I busy myself on Twitter, reading inane tweets like
OMG, I have so much homework!
and
Craving Sonic tots somethin' fierce #hungry.

“I guess I deserve that,” Mom says after a few moments. Something about her tone makes me look up. Black shit smudges up under her eyes and she looks pale. Her hair is in a messy ponytail and her hands are trembling.

“Sam, I don't even know what to say.”

I close my computer on the blissfully frivolous teenage world I seem to be no freaking part of. “Say about what?”

“About you.” She covers her mouth with a trembling hand. “About us. About everything.”

What the hell is there to say? I'm so done with this. Done with treading water in my own house, with my own family, always on guard for an attack when I ran out of defenses a long time ago. Maybe I haven't run out so much as I've stopped looking for more.

“I talked to Olivia,” Mom says.

“Yeah? Did she actually talk back?”

Mom looks at me, pain coloring her irises like ink in water. She pulls on her earlobe and it's this tiny, familiar tic, her finger under her silver hoop earring, that snags my attention.

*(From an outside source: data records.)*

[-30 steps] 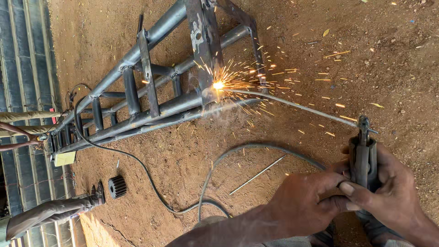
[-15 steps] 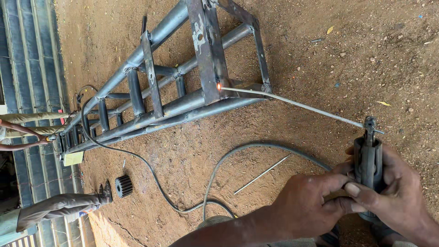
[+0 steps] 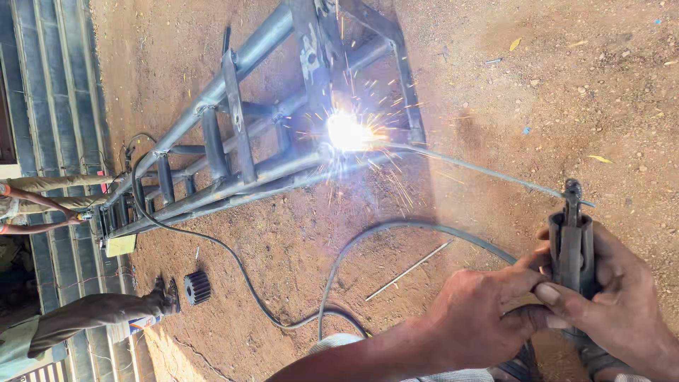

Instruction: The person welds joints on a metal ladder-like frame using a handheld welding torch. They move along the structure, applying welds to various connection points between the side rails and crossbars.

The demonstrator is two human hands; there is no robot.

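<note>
Electrode holder [image 3: 571, 247] sits clamped by fingers of both left hand [image 3: 481, 318] and right hand [image 3: 622, 297]

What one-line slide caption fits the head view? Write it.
Both hands, left hand and right hand, grip an electrode holder whose welding rod sparks against a steel frame.

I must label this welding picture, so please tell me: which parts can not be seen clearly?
All in the head view:
- Rod tip and joint on the metal frame: washed out by the arc glare.
- Right hand: palm hidden behind the electrode holder; wrist cut by the edge.
- Left hand: fingertips tucked behind the holder.
- Black cable: its far end is lost behind the frame.
- Person at left: cut by the edge.
</note>
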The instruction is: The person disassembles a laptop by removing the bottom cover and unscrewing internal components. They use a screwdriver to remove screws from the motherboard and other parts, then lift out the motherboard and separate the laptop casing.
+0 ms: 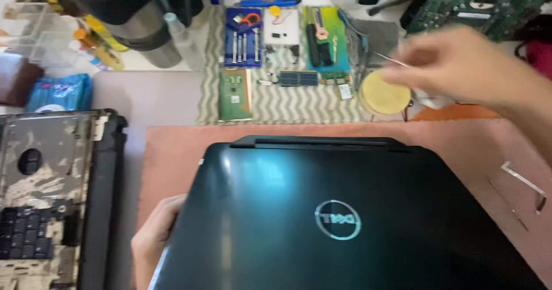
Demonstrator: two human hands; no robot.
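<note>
A closed black laptop with a round silver emblem on its lid lies on a pinkish mat. My left hand grips the laptop's left edge near the front corner. My right hand hovers over the back right, blurred, pinching a thin metal tool above a round yellow container. Whether the tool touches the container I cannot tell.
A dismantled laptop base with keyboard sits at left. A zigzag cloth carries a screwdriver set, small circuit boards and parts. A green circuit board lies at back right. Metal strips rest on the mat's right side.
</note>
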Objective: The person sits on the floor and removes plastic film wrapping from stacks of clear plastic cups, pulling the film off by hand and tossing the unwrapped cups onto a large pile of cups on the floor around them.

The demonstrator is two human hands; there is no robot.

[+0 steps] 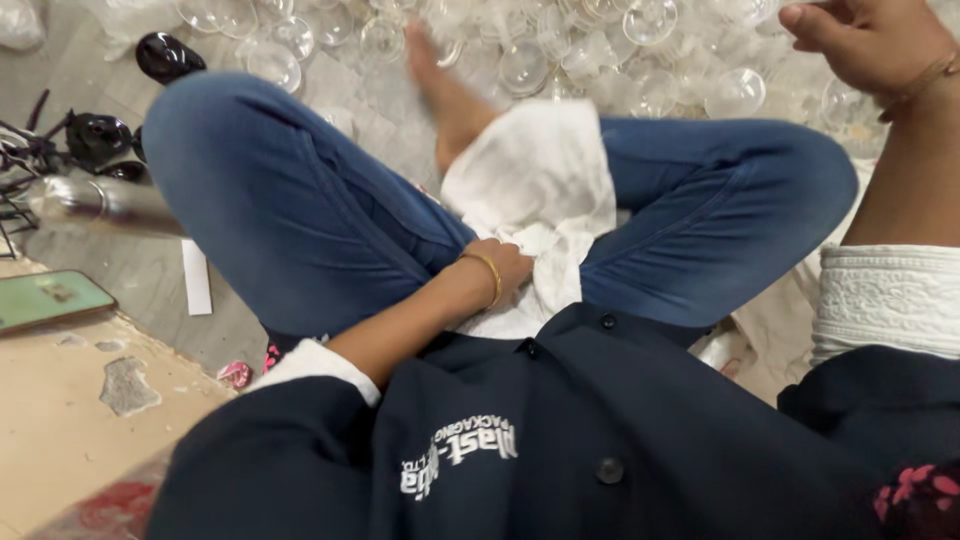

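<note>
Seated cross-legged in blue jeans on a grey floor. Left hand, gold bangle at the wrist, closed on a crumpled white cloth in the lap; cloth spreads from the hand toward 1 o'clock, over the shin to just below the bare foot. Right hand raised at 2 o'clock of the view, well apart from the cloth, fingers loosely curled; cannot tell whether anything is held. Heap of clear plastic stemmed glasses along 12 o'clock, just beyond the right hand. Green-backed phone lying flat at 9 o'clock.
</note>
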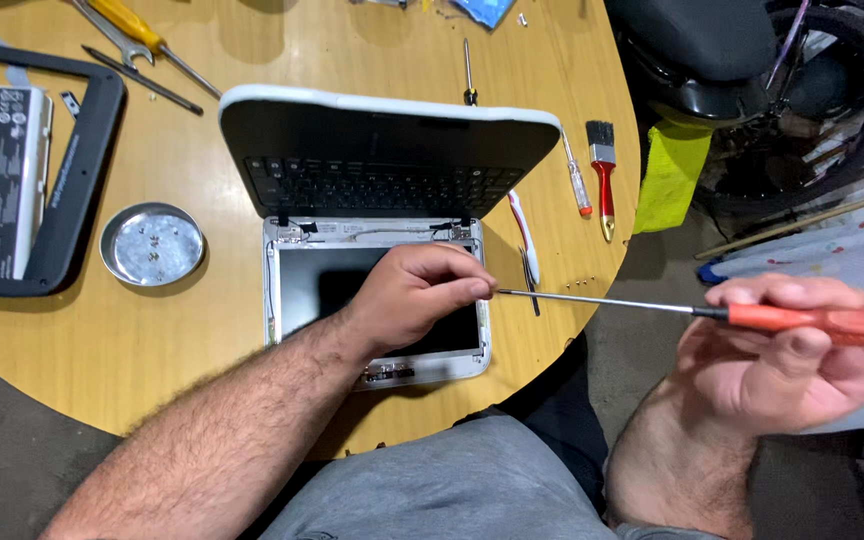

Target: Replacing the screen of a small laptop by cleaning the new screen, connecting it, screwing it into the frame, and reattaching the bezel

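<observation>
Down on the round wooden worktop point(252, 60) lies an opened small laptop point(377, 235), its keyboard half propped up at the far side and its bare screen panel lying flat in the white lid frame nearest the person. The left hand point(414, 292) rests on that screen panel, fingers curled, thumb and forefinger pinched on the tip of a long screwdriver point(652, 305). The right hand point(797, 360), held out past the worktop's edge, is closed around the screwdriver's orange handle, so the thin shaft spans between both hands.

Left of the laptop sits a shallow round metal dish point(152, 244) with a few small screws in it. Further left, a black screen bezel point(77, 180) frames a white battery pack point(7, 180) lying inside it. At the far edge lie a yellow-handled screwdriver point(147, 38) and a wrench point(112, 32). Right of the laptop rest a red-handled paintbrush point(603, 170) and a row of loose screws point(579, 283).
</observation>
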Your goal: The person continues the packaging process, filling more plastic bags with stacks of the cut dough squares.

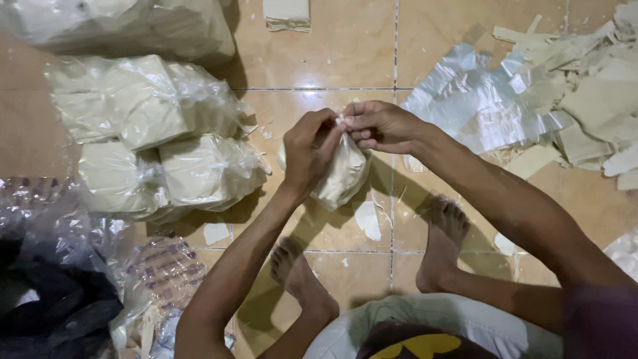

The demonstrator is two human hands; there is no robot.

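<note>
A small clear plastic bag (343, 178) packed with pale beige sheets hangs above the tiled floor. My left hand (310, 151) grips the bag's neck from the left, fingers curled around the twisted plastic. From the right, my right hand (380, 125) pinches the top of the same neck, touching the left hand's fingertips. The bag's knot is hidden under my fingers. My two bare feet (372, 256) rest on the floor below the bag.
Several filled, tied bags (156, 136) lie heaped at the left, with a larger bag (133, 23) behind. Empty clear plastic bags (475, 100) and loose beige sheets (591, 93) spread at the right. Crumpled plastic wrapping (73, 266) lies at lower left. Beige scraps dot the tiles.
</note>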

“She told me everything, Sam.”

“Told you what?” My voice is still hard and almost cruel, but something in my chest starts shriveling up.

“I think you know what, sweetheart.”

My stomach flips at her use of a term of affection. I almost open my mouth to refute everything and anything Livy might have told her. I've gotten used to Mom's scathing glare and I don't really feel like dealing with another change. Not after the crap week I've had.

But I stop myself. Livy's not a kid anymore. If she took the initiative to set the record straight, she had her reasons, and I'm done using her as an excuse to cover up my own shit.

“Why?” Mom says, eyes filling. “Why didn't you tell me? Why did you let me think it was you for so long?”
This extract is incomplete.